لَا رَيْبَ ف۪يهَا cümlesindeki لَا cinsini nefyeden harftir. İsim cümlesine dahil olur, ismini nasbeder. اِنَّ ’nin ikinci haberi olan bu cümlede لَا ’nın haberinin hazfi, îcâz-ı hazif sanatıdır. Car mecrur ف۪يهِ bu mahzuf habere mütealliktir.
تُنْذِرَ fiilinin tekrarında ıtnâb ve reddü’l-acüz ale’s-sadr sanatları vardır.
كَذٰلِكَ kendinden önceki bir manaya işaret eder. Ancak çoğu zaman o da müstakil bir lafız değildir. Burada hem كَ hem de ذٰ işaret ismi aynı şeye işaret eder. Dolayısıyla bu durumu benzetecek yine kendisinden daha mükemmel bir şey bulunamadığını ifade eder. (Muhammed Ebu Musa, Hâ-Mîm Sureleri Belâgî Tefsiri 5, Duhan Suresi, s. 101)
Beyzâvî ayetteki mef’ûllerin hazfini ve bu hazifteki belâgî nükteyi şöyle açıklar: “Birinci fiilin iki mef’ûlünden ikincisinin, ikinci fiilin ise birinci mef’ûlünün hazfi, korkutmak ve umum ifade etmek içindir.
لِتُنْذِرَ fiilinin ikinci mef’ûlü olan لِتُنْذِرَ اُمَّ الْقُرٰى بعذابَ ifadesi dünya ve dhiret azabının her ikisini de kapsadığından korkutmak için hazf edilmiştir. İkinci تُنْذِرَ fiilinin birinci mef’ûlü olan ألخلائق ve تُنْذِرَ الْجَمْع ifadesi ise, Arap olsun olmasın, bütün insanlığı kapsadığından umum ifade etmek için hazfedilmiştir. (Süleyman Gür, Kâzî Beyzâvî Tefsîrinde Belâgat İlmi Ve Uygulanışı)
فَر۪يقٌ فِي الْجَنَّةِ وَفَر۪يقٌ فِي السَّع۪يرِ
Beyanî istînâf olarak fasılla gelen cümlenin fasıl sebebi şibh-i kemâl-i ittisâldir.

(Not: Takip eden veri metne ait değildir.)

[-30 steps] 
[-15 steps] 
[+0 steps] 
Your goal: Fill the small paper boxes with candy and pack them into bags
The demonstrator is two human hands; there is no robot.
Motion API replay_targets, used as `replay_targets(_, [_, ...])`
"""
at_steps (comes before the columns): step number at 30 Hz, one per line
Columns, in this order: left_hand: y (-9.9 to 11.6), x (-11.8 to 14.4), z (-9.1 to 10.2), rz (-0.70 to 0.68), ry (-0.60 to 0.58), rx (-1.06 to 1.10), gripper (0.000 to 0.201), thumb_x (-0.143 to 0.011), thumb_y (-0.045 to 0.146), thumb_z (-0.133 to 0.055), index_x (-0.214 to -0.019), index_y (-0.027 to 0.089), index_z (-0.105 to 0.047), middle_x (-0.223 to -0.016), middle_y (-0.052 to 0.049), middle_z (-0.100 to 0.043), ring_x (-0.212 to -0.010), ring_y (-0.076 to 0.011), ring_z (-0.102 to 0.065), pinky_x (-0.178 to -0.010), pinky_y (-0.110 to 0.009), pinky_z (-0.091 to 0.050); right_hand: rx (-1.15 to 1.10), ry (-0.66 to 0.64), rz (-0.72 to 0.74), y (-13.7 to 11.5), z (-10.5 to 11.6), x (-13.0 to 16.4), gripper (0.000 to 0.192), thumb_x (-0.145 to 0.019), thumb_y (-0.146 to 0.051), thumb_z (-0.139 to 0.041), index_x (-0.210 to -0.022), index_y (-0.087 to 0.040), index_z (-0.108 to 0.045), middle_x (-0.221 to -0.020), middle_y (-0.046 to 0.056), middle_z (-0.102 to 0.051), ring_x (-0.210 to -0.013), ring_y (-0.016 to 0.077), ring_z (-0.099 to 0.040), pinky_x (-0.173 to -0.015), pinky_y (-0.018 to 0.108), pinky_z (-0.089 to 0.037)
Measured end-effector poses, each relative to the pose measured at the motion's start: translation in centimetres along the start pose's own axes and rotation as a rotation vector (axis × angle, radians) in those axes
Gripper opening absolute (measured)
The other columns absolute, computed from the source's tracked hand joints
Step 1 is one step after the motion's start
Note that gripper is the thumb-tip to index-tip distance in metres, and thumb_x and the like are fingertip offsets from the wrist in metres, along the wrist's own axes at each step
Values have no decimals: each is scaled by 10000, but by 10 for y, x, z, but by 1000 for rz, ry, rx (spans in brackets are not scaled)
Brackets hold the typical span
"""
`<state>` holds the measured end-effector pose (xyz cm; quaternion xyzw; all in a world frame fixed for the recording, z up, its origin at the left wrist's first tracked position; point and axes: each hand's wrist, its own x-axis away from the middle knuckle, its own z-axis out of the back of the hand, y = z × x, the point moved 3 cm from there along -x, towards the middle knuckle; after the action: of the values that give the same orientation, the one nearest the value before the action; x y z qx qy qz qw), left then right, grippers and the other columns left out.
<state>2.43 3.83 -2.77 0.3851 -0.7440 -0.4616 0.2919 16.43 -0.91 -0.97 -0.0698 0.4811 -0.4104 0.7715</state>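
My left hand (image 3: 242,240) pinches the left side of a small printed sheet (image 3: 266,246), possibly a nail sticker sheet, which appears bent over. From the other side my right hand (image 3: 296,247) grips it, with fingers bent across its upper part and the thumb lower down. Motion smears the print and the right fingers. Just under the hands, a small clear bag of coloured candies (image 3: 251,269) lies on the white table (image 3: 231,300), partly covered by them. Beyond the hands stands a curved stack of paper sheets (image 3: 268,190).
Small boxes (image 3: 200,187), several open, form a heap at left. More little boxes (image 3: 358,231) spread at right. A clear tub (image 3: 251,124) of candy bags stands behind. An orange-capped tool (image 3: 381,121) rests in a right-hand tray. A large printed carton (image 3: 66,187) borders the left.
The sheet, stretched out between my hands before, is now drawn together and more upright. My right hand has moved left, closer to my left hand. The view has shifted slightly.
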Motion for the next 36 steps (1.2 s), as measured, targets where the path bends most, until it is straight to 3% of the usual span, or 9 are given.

Sübut ve istimrar ifade eden isim cümlesi, faide-i haber, ibtidâ-i kelamdır. Cümlede îcâz-ı hazif sanatı vardır. فَر۪يقٌ , takdiri منهم (Onlardan) olan mahzuf haber için mübtedadır. فِي الْجَنَّةِ car-mecruru bu mahzuf habere mütealliktir.
Aynı üslupta gelen cümlesi, tezat nedeniyle makabline atfedilmiştir.
İlk فَر۪يقٌ kelimesinin nekre gelmesi tazim, ikincisinin nekre gelmesi ise tahkir ifade etmiştir.
الْجَنَّةِ - سَّع۪يرِ kelimeleri arasında tıbâk-ı îcab sanatı vardır.
فَر۪يقٌ فِي الْجَنَّةِ - فَر۪يقٌ فِي السَّع۪يرِ cümleleri arasında mukabele sanatı oluşmuştur.
فَر۪يقٌ - فِي - تُنْذِرَ kelimelerinin tekrarında ıtnâb ve reddü’l-acüz ale’s-sadr sanatları vardır.